■ REQUIRED WORK:
Ignoring every picture, return the lines of the listing below word for word, from the line that holds "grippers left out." through the line that holds "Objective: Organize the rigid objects".

■ DATA EXTRACT:

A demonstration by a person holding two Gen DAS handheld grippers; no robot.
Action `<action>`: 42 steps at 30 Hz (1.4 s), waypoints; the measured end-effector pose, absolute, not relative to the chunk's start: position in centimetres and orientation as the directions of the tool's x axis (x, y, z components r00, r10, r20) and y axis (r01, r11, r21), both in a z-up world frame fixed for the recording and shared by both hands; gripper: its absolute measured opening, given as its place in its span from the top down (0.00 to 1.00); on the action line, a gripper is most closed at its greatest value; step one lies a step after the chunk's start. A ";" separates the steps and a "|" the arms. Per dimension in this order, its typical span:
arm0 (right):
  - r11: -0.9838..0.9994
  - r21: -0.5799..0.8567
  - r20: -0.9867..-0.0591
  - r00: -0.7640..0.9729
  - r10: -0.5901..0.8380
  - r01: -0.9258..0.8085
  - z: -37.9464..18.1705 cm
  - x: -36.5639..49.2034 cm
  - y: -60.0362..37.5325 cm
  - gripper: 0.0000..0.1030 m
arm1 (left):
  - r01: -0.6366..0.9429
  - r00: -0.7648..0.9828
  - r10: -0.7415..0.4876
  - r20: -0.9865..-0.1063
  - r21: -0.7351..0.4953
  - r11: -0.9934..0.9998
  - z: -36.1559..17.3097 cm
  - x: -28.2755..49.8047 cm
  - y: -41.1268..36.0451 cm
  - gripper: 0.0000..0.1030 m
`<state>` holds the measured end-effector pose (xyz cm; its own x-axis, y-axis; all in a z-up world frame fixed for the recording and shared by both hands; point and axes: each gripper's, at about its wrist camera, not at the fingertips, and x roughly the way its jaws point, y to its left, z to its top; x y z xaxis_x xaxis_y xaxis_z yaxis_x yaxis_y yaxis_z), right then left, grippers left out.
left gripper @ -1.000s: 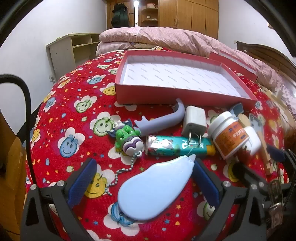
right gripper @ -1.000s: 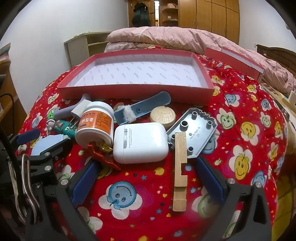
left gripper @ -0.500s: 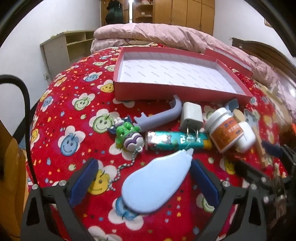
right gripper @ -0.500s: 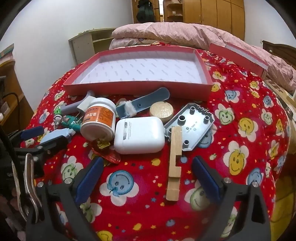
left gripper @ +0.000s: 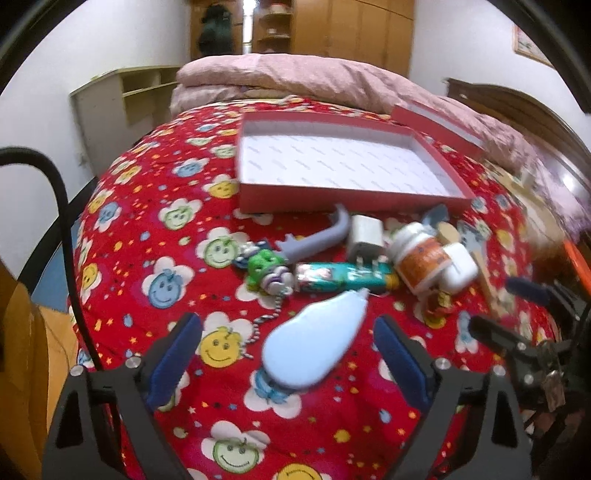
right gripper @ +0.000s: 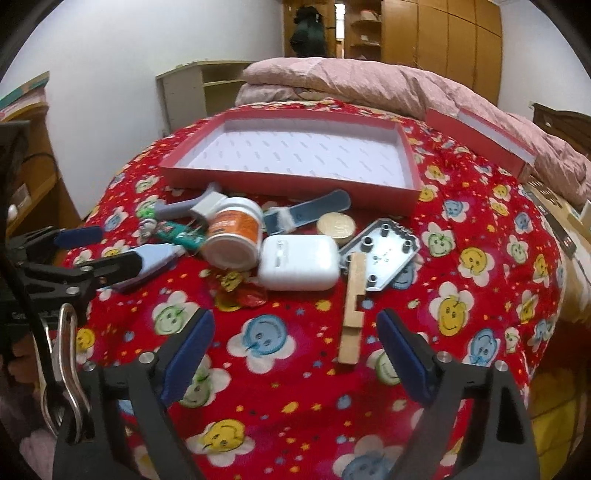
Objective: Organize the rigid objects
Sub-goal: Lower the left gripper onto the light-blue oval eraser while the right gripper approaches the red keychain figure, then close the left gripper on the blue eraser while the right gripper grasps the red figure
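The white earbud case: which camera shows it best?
The right wrist view: the white earbud case lies near the centre, its whole top visible. In the left wrist view it sits far right, partly hidden behind the white jar.

White walls [right gripper: 110,55] close the room. A bed [left gripper: 122,236] under a red smiley-flower cover fills the middle, a pink quilt [right gripper: 351,81] folded at its far end. Wooden wardrobes [right gripper: 443,40] line the back wall, a dark coat [right gripper: 306,31] hanging beside them. A pale open shelf [left gripper: 122,96] stands left; a dark wooden headboard [left gripper: 517,110] right
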<state>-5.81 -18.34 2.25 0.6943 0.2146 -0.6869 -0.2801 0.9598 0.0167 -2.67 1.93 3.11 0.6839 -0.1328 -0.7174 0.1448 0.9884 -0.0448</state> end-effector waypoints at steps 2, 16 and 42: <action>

■ REPLY TO THE EXERCISE:
`<state>` holds the measured end-effector pose (xyz cm; its own x-axis, y-axis; all in a z-up world frame fixed for the recording and shared by both hands; point and axes: each gripper's, at about its wrist camera, not at the fingertips, and x roughly the way its jaws point, y to its left, z to its top; x y z xaxis_x xaxis_y xaxis_z yaxis_x yaxis_y yaxis_z), right then left, grippers left out.
left gripper @ -1.000s: 
right gripper @ -1.000s: 
left gripper @ -0.500s: 
right gripper @ -0.500s: 
left gripper @ +0.000s: 
right gripper @ +0.000s: 
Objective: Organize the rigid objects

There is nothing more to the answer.